If you ask anyone who knows me—family, friends, people who sit near me at church—they’ll tell you that I am a big cry baby. Well, hopefully they won’t phrase it like that, but it’s a pretty accurate description. I cry while watching movies, commercials, and news segments about football teams who let that one kid score the winning touchdown even though he’s just a really skinny water boy but he’s the most devoted and encouraging person on the team and they eventually realize his true worth. I cry in every wedding, funeral, and baptism. I cry in big crowds, in small groups, and all by myself.
I’ve always been embarrassed by my tears. I don’t really like to draw attention to myself, and when I cry it gets people rubbernecking in my direction, no doubt trying to figure out what tragedy I’m currently suffering through. But most of the time, I’m doing fine. I’m just designed to wear my feelings outside my body and they come out in liquid form. My grown-up brain knows that it’s perfectly okay for me to cry, but I still don’t like it.
Then I stumbled upon a little verse in Psalm 56 where David says to God, “You have collected all my tears in your bottle. You have recorded each one in your book.” All of a sudden, my tears took on a significance. Each one is worth preserving. They are valuable enough to be caught in a bottle and logged in a record book.

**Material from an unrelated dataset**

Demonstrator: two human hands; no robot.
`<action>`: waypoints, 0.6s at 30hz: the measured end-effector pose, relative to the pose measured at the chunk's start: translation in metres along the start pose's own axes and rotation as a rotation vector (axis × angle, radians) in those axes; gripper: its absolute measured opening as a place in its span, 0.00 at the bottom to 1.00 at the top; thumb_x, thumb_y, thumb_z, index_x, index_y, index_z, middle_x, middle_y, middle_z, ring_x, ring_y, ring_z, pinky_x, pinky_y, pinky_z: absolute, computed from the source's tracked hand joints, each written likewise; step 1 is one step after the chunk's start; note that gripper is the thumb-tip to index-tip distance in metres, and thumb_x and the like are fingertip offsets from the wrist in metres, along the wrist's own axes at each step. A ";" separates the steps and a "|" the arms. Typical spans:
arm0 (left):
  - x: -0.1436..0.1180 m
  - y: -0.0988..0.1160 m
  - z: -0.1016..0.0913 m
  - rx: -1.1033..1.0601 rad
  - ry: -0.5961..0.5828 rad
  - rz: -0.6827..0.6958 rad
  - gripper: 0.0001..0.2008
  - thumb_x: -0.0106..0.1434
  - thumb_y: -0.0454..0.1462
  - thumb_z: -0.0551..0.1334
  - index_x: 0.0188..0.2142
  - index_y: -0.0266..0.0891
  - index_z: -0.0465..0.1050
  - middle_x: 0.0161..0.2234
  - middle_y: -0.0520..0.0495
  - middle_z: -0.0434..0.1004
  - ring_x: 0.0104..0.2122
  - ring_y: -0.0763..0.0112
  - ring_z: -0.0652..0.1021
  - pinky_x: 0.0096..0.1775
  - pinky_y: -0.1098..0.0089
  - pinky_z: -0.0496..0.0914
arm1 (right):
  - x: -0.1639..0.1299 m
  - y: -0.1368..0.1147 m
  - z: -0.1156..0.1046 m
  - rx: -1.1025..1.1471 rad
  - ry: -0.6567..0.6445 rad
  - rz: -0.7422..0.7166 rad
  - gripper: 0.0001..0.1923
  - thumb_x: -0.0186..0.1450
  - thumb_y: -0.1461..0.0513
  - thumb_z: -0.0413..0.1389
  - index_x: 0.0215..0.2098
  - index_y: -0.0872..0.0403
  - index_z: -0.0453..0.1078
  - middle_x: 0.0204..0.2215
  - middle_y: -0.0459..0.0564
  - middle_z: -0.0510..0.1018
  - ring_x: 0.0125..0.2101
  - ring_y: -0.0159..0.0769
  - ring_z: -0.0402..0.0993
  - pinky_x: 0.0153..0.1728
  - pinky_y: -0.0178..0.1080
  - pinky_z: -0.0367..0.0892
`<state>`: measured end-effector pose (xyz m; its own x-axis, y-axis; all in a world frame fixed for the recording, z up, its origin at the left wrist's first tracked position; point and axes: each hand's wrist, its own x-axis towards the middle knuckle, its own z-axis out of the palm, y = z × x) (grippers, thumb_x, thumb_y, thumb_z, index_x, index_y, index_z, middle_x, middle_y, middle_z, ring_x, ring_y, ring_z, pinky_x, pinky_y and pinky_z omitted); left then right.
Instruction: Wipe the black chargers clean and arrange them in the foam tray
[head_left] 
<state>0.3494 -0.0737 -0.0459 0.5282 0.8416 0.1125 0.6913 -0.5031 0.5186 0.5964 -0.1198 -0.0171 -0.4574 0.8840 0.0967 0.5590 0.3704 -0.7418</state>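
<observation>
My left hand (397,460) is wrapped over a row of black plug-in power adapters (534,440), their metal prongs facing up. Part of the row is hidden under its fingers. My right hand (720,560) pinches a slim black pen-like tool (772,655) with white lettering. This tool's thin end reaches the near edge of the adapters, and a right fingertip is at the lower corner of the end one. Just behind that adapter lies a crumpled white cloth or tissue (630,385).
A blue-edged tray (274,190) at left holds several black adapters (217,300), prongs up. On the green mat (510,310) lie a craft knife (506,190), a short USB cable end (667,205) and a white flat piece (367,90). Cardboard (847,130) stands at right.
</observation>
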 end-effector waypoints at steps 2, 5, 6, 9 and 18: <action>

When I recently watched my youngest son worshipping with his youth group, hands raised and eyes closed as he sang praises, I wept. Then a visual came into my mind of God standing beside me as He held a slender glass bottle against my cheek, catching the tears as they rolled down, and I realized this was my contribution. I was worshipping with my tears.
When I cry because I see someone else cry, this is an act of both service and worship. This is me trying to obey the principle of mourning with others as they mourn. When I sit in a church pew and cry—whether it’s a funeral or a wedding or just another Sunday morning—I’m attempting to do what Jesus said in Matthew 22. When He was asked which commandment was the most important, Jesus quoted Deuteronomy: “‘You must love the Lord your God with all your heart, all your soul, and all your mind.’ This is the first and greatest commandment.” For me, my all comes out as tears.
Of course, not everyone has to express their emotions like I do, but that doesn’t make my show of feelings wrong or weird. At least that’s what I’m trying to remind myself. We have so many examples in Scripture of strong people who were brought to their knees as they wept—David, Jeremiah, Hannah. And don’t forget that Jesus wept multiple times—for his friend, for Jerusalem, for his own death. These stories tell me that all of our emotions are safe in God’s presence. Just like our expressions of joy are welcome, our tears aren’t radioactive drops of embarrassment. As James 4 says it, “Come near to God, and God will come near to you.”